### [Your assignment]
Retrieve every line of the data holding the word "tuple".

━━━━━━━━━━━━━━━━━━━━

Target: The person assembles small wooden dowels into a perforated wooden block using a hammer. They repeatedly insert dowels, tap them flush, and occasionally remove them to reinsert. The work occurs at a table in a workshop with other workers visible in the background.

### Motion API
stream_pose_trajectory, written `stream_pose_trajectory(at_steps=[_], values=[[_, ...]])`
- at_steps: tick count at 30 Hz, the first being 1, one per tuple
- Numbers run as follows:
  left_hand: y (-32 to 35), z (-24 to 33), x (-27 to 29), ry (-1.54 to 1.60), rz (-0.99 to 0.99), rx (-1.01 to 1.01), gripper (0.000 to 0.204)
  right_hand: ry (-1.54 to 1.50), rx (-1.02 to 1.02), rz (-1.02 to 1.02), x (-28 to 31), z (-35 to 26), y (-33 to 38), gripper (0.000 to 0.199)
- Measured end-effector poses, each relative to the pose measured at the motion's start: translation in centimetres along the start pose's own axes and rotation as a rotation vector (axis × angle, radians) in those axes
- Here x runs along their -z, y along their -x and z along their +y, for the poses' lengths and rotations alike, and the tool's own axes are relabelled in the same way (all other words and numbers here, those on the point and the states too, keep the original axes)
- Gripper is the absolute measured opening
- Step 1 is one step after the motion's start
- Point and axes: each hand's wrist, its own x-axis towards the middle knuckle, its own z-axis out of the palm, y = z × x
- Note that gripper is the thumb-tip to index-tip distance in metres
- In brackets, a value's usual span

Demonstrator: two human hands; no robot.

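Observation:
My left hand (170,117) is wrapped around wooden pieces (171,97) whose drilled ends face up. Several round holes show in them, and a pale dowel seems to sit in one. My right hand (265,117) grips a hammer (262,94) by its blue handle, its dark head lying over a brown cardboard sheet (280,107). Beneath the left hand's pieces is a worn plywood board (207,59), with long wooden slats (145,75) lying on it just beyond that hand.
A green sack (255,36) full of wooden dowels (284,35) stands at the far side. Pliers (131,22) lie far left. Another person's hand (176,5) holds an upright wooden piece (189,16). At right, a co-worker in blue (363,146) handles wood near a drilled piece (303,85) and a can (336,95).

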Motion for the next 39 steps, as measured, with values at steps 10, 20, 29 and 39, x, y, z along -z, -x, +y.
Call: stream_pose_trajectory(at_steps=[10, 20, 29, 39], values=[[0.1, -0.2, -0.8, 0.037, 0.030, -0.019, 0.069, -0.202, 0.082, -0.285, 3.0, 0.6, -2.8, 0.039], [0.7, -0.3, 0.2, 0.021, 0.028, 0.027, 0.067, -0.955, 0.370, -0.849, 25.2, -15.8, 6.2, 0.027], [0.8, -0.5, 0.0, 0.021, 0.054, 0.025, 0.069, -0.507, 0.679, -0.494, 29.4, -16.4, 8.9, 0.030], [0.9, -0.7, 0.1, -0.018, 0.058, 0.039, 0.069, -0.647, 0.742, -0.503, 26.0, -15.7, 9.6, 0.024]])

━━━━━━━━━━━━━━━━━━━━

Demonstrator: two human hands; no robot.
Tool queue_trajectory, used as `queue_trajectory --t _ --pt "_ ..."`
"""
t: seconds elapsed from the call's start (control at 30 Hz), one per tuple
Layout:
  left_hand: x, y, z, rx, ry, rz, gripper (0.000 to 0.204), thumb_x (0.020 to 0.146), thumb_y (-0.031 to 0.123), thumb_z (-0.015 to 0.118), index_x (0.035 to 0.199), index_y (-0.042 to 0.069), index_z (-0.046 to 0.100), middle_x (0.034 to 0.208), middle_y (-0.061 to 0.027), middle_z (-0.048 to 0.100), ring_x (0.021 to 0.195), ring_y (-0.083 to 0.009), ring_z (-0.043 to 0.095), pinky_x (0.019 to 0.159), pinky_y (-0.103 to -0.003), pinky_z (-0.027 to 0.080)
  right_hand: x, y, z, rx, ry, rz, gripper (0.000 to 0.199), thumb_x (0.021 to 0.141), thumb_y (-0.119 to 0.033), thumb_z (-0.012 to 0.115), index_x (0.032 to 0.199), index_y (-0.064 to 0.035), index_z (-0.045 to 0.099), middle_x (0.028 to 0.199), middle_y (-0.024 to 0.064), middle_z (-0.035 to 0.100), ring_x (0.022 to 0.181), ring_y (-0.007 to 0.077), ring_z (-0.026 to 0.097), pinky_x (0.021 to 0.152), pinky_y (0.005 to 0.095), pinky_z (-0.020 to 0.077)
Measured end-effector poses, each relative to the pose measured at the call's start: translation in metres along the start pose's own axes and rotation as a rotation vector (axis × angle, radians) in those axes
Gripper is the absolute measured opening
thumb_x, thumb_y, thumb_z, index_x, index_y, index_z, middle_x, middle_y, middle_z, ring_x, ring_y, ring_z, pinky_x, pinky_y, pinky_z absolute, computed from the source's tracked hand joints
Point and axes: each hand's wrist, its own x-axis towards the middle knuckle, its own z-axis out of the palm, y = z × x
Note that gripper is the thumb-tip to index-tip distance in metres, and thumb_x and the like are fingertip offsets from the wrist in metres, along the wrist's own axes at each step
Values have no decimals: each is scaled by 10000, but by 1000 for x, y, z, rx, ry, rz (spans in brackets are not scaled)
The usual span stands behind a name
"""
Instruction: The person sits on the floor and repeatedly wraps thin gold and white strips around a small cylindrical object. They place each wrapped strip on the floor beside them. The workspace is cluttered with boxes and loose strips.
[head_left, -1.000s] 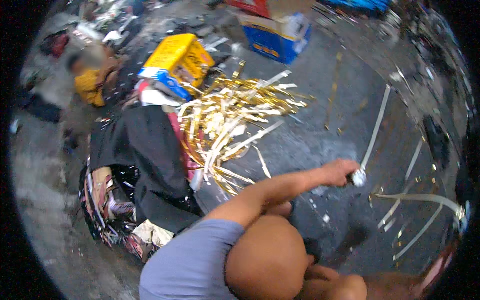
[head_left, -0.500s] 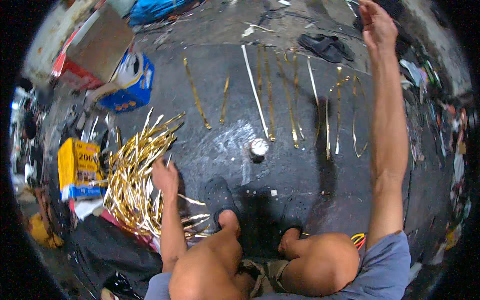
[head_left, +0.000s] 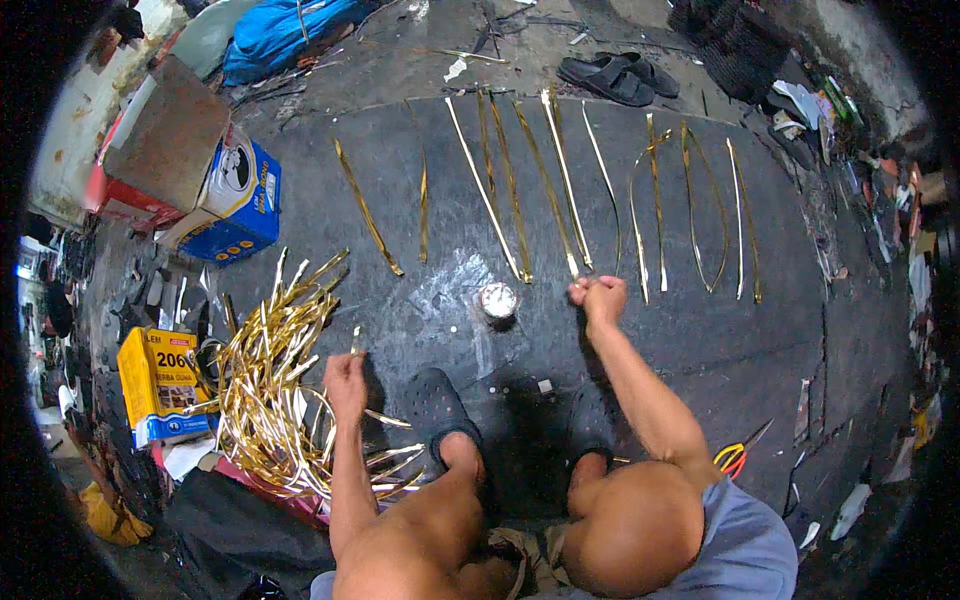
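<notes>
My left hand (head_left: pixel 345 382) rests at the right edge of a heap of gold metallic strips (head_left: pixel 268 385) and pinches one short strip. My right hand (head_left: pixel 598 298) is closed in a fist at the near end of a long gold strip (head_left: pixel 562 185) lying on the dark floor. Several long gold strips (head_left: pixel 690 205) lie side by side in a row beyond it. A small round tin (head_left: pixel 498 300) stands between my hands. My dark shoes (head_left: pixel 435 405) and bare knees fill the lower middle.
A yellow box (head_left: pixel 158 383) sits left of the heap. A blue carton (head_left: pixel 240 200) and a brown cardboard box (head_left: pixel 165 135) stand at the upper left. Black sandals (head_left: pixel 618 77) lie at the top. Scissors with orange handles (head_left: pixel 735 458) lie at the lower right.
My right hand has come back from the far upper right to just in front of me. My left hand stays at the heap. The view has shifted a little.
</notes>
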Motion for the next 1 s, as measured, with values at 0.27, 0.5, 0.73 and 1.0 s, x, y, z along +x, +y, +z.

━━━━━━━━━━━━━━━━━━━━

### [Response to the task]
- at_steps: tick count at 30 Hz, the first being 1, one per tuple
t: seconds elapsed from the call's start (control at 30 Hz), one per tuple

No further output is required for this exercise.